飲み会の幹事と今日の晩御飯から考える「なぜ、選挙に行く必要があるのか?」


選挙が近くなると「なぜ、選挙に行く必要があるのか?」という話がたまに出てきます。

義務だとか、権利だとかいろいろな意見があるのですが、もっとシンプルな考え方があっても良いのかなあと思っています。

個人的には飲み会の幹事の視点と今日の晩御飯の視点から考えるとわかりやすいと考えています。

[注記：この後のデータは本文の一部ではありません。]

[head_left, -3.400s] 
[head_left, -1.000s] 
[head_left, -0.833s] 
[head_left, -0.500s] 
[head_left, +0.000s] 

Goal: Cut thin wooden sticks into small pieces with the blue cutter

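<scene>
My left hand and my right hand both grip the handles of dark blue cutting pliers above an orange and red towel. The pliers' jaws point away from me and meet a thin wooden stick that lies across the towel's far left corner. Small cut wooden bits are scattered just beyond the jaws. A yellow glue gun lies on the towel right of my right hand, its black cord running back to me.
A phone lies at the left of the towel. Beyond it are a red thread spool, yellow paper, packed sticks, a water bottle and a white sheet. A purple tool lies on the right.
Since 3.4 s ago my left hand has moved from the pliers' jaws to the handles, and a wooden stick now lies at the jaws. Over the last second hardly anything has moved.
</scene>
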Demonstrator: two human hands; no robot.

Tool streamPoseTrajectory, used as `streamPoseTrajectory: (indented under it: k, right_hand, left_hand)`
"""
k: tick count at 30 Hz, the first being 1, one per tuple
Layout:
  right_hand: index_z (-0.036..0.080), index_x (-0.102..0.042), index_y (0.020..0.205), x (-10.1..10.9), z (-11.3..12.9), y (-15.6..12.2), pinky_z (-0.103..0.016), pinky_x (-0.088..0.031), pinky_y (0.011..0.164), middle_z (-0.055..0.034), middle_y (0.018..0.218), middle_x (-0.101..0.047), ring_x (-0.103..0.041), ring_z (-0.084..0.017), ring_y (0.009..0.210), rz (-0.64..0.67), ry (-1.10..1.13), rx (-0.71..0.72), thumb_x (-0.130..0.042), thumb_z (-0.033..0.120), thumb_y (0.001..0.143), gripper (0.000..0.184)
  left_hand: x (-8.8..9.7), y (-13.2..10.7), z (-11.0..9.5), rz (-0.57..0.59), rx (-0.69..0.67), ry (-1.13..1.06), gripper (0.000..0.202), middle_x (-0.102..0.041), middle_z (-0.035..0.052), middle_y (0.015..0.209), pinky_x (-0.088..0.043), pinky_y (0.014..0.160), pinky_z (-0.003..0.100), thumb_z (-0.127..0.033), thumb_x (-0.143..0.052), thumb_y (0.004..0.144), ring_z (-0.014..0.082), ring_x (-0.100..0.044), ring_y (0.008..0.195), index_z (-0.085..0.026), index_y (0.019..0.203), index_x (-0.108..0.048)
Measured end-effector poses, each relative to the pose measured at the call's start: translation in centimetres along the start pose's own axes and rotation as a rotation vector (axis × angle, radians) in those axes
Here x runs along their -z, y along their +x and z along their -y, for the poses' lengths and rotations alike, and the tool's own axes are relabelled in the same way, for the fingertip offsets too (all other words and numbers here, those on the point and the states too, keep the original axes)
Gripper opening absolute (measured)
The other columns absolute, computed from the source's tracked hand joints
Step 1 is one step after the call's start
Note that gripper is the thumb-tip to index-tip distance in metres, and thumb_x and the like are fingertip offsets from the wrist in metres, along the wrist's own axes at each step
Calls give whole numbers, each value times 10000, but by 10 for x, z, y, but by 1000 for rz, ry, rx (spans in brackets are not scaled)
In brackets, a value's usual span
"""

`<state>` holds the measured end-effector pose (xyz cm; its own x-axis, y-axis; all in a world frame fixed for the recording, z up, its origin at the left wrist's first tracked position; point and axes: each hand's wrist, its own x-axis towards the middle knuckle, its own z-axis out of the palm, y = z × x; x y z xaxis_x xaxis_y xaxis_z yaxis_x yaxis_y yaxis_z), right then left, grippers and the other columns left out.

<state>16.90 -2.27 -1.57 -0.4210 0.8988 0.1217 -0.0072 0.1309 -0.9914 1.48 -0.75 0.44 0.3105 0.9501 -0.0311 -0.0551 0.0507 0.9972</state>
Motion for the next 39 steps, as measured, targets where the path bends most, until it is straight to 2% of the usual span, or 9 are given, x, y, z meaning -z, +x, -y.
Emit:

飲み会の幹事の視点から考える「なぜ、選挙に行く必要があるのか?」〜小説「接続屋」から

小説「接続屋」の中では、主人公榊と助手吉田が以下のようなやり取りをしています。

「今日の人は誰なんですか。」
ソファにねっ転がりながら吉田が聞いてきた。
「政治関連だよ。」
榊もソファに横になる。ちょっと硬いソファは、どちらかといえば、好みだ。
「そんな人も来るんですね。」
「たまにな。まあ、選挙も近いことだしな。今回は、いろいろと大きな動きがあるかもしれない。」
「うーん、あんまり政治って興味ないんですよね。選挙とかも行ったことないし。」
「なんだって。はあ。お前、ほんとに駄目だな。」
「いやあ、だって今の政治とか、信用できないし。」
「はっ。お前は愚か者だな。」
榊は、ソファからはね起きる。
「愚か者ってどういうことですか。」
吉田も、ソファに座りなおす。榊は口にくわえたタバコに点火する。エンジンがかかる。
「いいか、今の政治に反対なら、白票を投じるべきだ。」
「行かなくても、変わらないじゃないですか。」
「まったく違う。」
榊はタバコを山盛りの灰皿に、灰を落とす。ちっ。テーブルに灰がこぼれる。
「いいか、お前が飲み会の幹事だったとする。全部で、そうだな、5人が集まるとしよう。お前は最初に何をする。」
「そうすっねぇ。場所を決めますね。」
「だな。でだ、候補が2つあった。1つは、そうだな、串焼き。もう1つは、海鮮系の居酒屋だとしよう。どっちも捨てがたい。そうしたらどうする。」
「うーん。まあ、みんなの意見を聞くと思います。」
「だろ。お前はみんなにどっちがいいかメールするわけだ。店を予約するなら、まあ、期限がある。それは合ってるよな。」
「そうですね。」
「で、その期限の日に、メールが1通しか来てない。そのメールには串焼きがいいって書いてある。お前ならどうする。」
「まあ、串焼きにしますね。」
「そうだろう。で、いざ会を開いてみたら、残りの4人から、ほんとはしゃぶしゃぶが良かったんだよねぇって言われたら、お前はどう思う。」
「ちょっとむかつきますね。」
「だろ。選挙に行かないってのは、そういうことだ。白票っては、どっちも嫌だってことのアピールだ。何も連絡しないのは、残り4人と同じことだよ。」
「そういうもんすかね。」
「そういうものだ。立場が変われば、見え方も大きく変わる。」
榊は勢いよく、煙を吐き出した。二人の間で、煙がゆっくりと離散していく。

本編は、Kindle版の接続屋でご覧ください。

今日の晩御飯の視点から考える「なぜ、選挙に行く必要があるのか?」

もっと身近な話だと、今日の晩御飯の話もあります。

「今日の晩御飯、何にする?」と聞いて「何でも良いよ。」と答えたのでハンバーグにしたら、「もっとさっぱりしたのが良かった。」と言われたら、がっかりしますよね。

先に言えよって思いませんか?

選挙も基本構造は一緒です。

選挙に行かないというのは、「何でも良いよ。」と言うのと一緒なのです。

なので、どうなっても良ければ、選挙に行く必要はないと個人的に思っています。

私は、単に政治に文句が言いたいから、選挙に行きます(笑)

あと、選挙システム自体に納得がいかないのであれば、日本の法律を変えるか、選挙がない国に行くしかありません。残念ながら、日本は選挙というシステムがある国ですので。

「なぜ、選挙に行く必要があるのか?」の個人的まとめ

自分が投票する側だと気付きにくいですが、投票される側の視点で考えると「なぜ、選挙に行く必要があるのか?」がわかりやすいように思います。

自分が投票される側になった時、投票した人に何か言われるのは納得できると思いますが、投票しなかった人に文句を言われるのは納得できないですよね。

日本には表現の自由があるので、言うこと自体は問題ありません。ただ、当事者としては、納得いかないなあという話なのです。

ですので、権利であって、義務ではありません。また、政治がどうなろうと関係ないよという人は、行く必要はないです。

投票に行く、行かないは自由なので。

正直、選挙を義務化する方が個人的には怖いです。その話はまたの機会に。

ちなみに、義務投票制を採用している国もあるそうです。